Writing jokes that also teach language skills is hard
"We thought of [ The Electric Company] as a comedy show that tried to teach," says Gibbon. But, he acknowledges, "there was a constant tension between the writers and the curriculum people, as you would expect." Barbara Fowles agrees: "We did a lot of kind of wordplay, which I think was probably a mistake."
Given that the target audience was kids who were falling behind, Fowles believes much of the material was over their heads. "It was often hard to get the writers to sort of dial it back, to convince them that they were little children," she remembers.
Take the detective character Fargo North, Decoder (get it?), who would solve missing letter mysteries. "Kids don't know Fargo, North Dakota," Fowles points out. "They don't think it's funny. They don't get it." Even though much of the material was "hilarious," she says, it might not have been "if you're seven and having trouble in school and at home." One writer joked that being asked to do two funny minutes on the consonant blend fl was a nightmare.
Cast member Judy Graubart came to The Electric Company from Second City in Chicago. Her myriad characters included Jennifer of the Jungle, Julia Grown-up and The Witch. She says that as a comedian, being told to slow down and "linger on the word on the screen" could be awful. But she's immensely proud that she and the other actors "were all teachers, and just had to show that the learning was fun."
For all of the challenges going on behind the scenes, The Electric Company was considered a success. According to a 1977 report by the Educational Testing Service, "The program had a clear and significant impact on its primary target audience – second grade children who were in the bottom half of their class as indicated by standardized reading test scores – indicating the program was an effective instructional supplement for children who were beginning to experience reading difficulty."
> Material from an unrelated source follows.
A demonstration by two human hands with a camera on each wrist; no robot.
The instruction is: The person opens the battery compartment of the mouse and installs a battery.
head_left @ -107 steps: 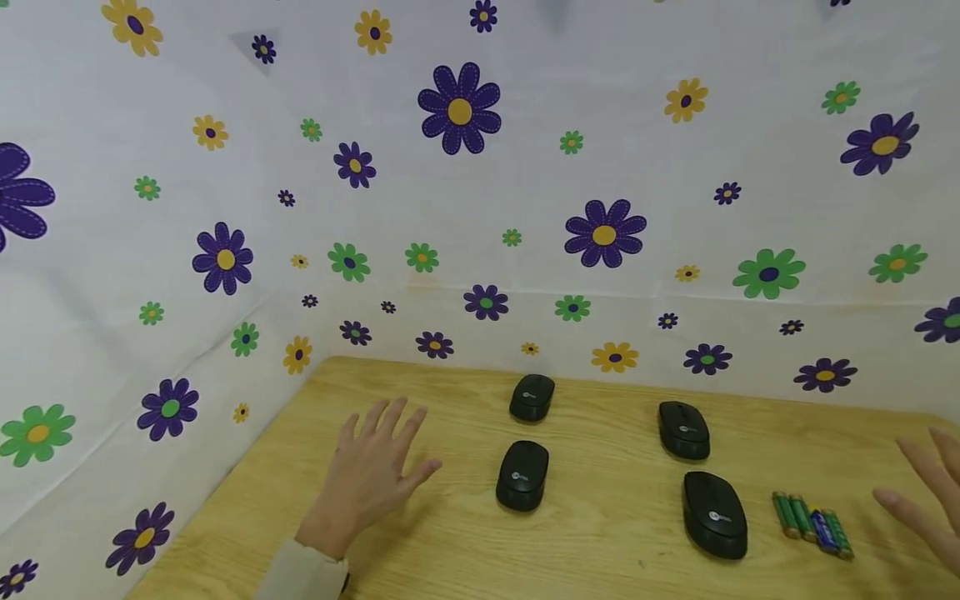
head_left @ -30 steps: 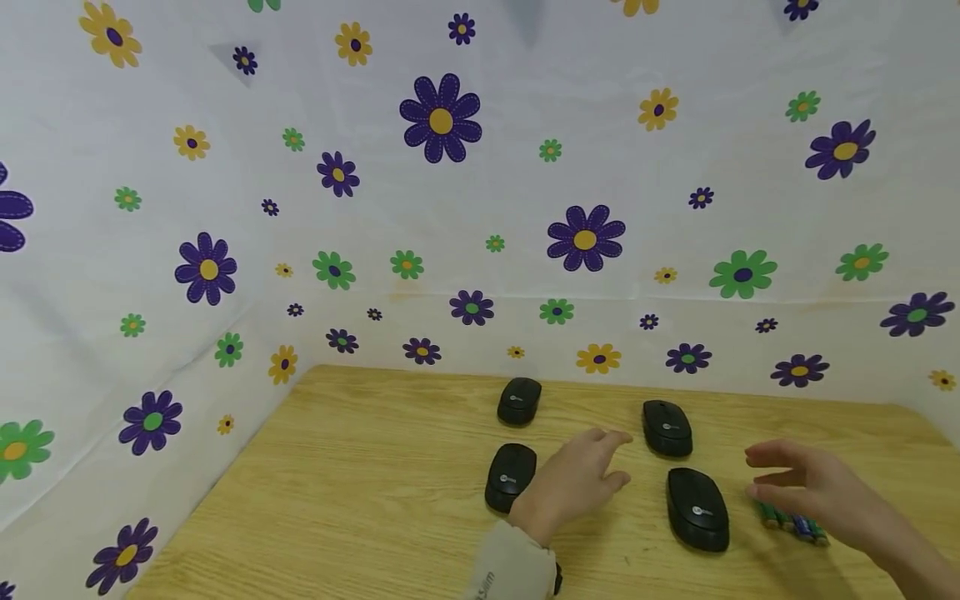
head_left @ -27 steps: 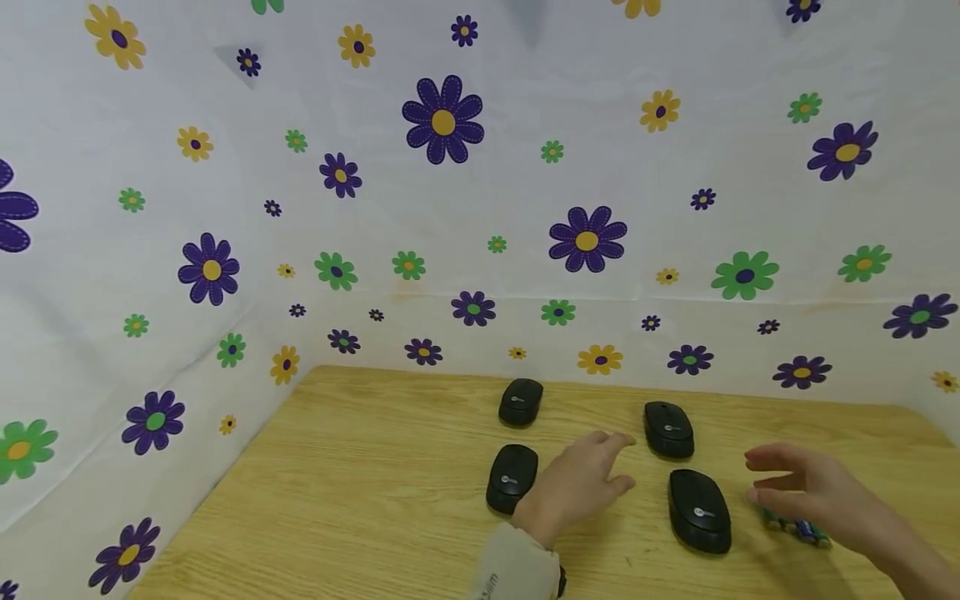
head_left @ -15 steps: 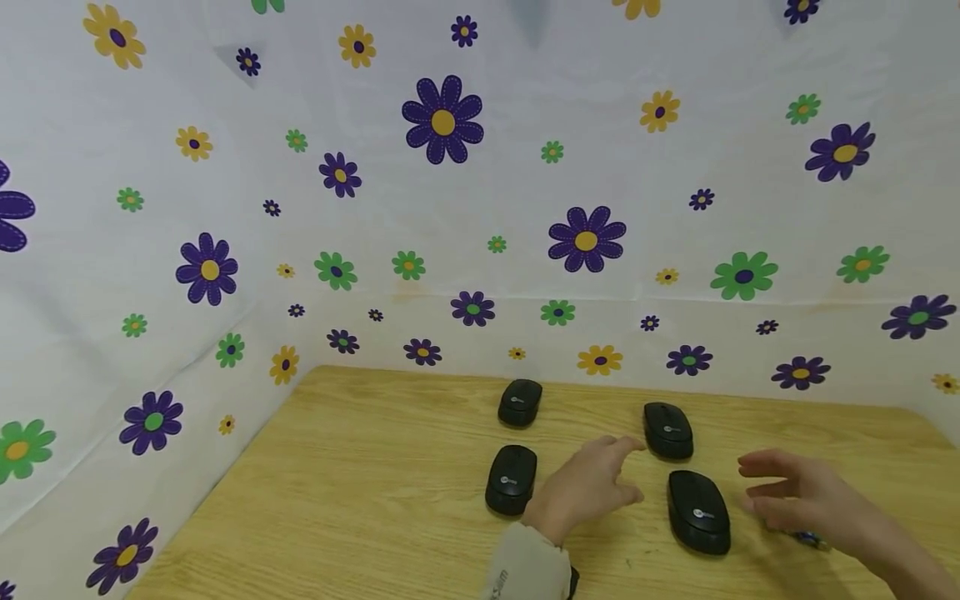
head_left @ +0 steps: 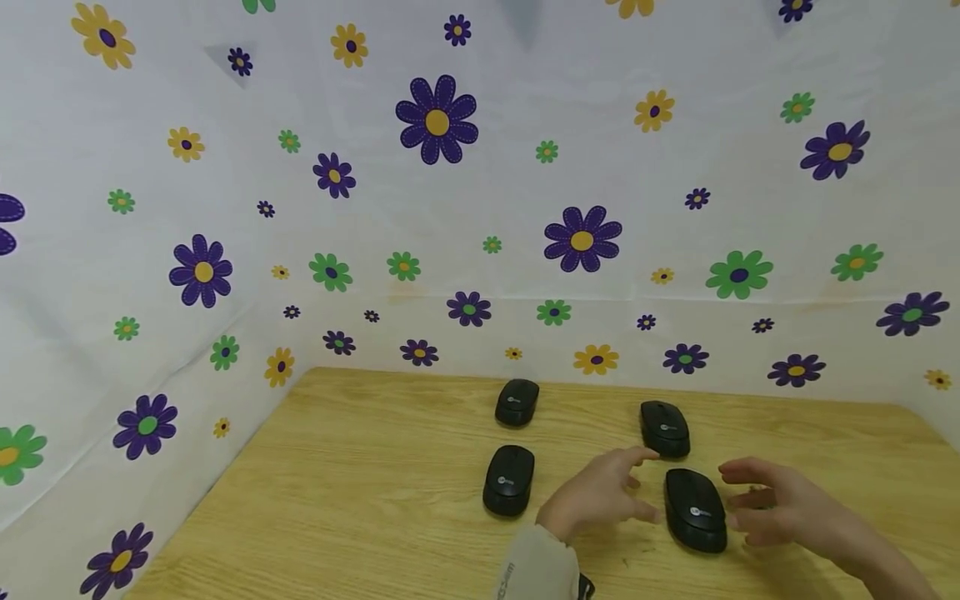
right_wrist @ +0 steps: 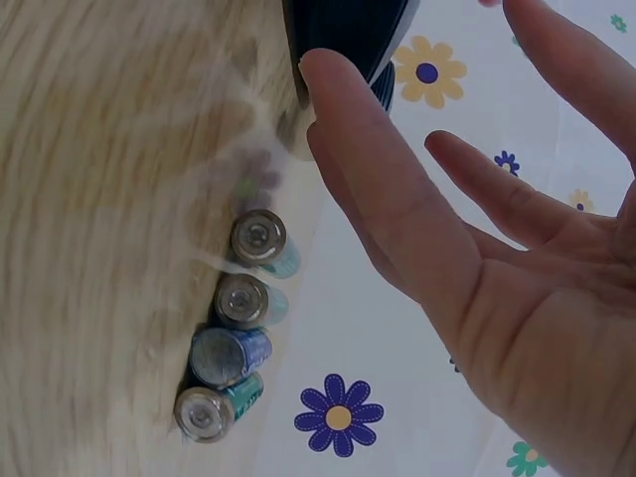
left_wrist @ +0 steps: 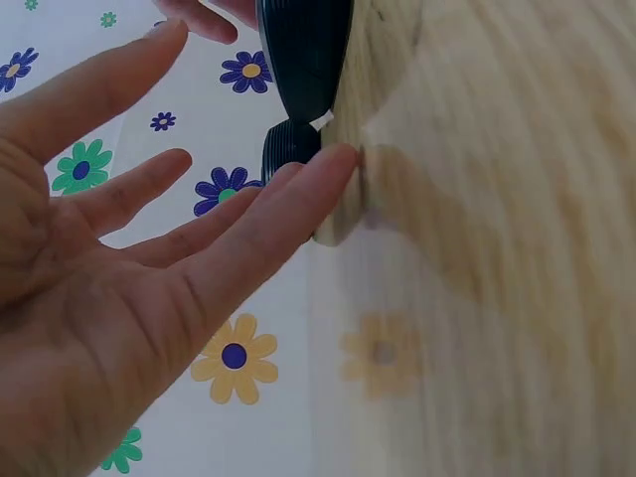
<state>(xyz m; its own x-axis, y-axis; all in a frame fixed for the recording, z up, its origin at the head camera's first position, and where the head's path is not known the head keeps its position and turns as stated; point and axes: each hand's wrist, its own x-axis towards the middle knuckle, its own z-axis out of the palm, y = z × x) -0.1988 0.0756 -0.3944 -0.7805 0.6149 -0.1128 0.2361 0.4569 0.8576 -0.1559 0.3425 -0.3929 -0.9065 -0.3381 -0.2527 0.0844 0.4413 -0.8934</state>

Nonetheless, the program was cancelled. "Funding was limited," Samuel Gibbon explains, and the Children's Television Workshop had to make a choice. "The question was, which of the programs that we did – Sesame Street or The Electric Company – could produce revenue for the Children's Television Workshop that could keep it in business," he says.
In other words, The Electric Company didn't have the kind of merchandise possibilities that could compete with Tickle-Me-Elmo.
The cast and crew moved on. Morgan Freeman went on to become the voice of God. Bill Cosby would run into serious legal troubles. The comedy writers went on to work on successful grown-up TV shows.
Rita Moreno recently reflected on the experience of entertaining to educate in an interview with Terry Gross of WHYY's Fresh Air. "I have lots of fans from that time in my life, loads of them," she says. "I always saw The Electric Company as a community service on my part. And we really, really worked very, very hard. But it was absolutely worth it. It was such a wonderful, wonderful experiment."
That experiment that went on to inform dozens of educational shows that came after it: reruns, a reboot and a DVD release continued into the 2000s. But for the most part, The Electric Company eventually ran out of juice.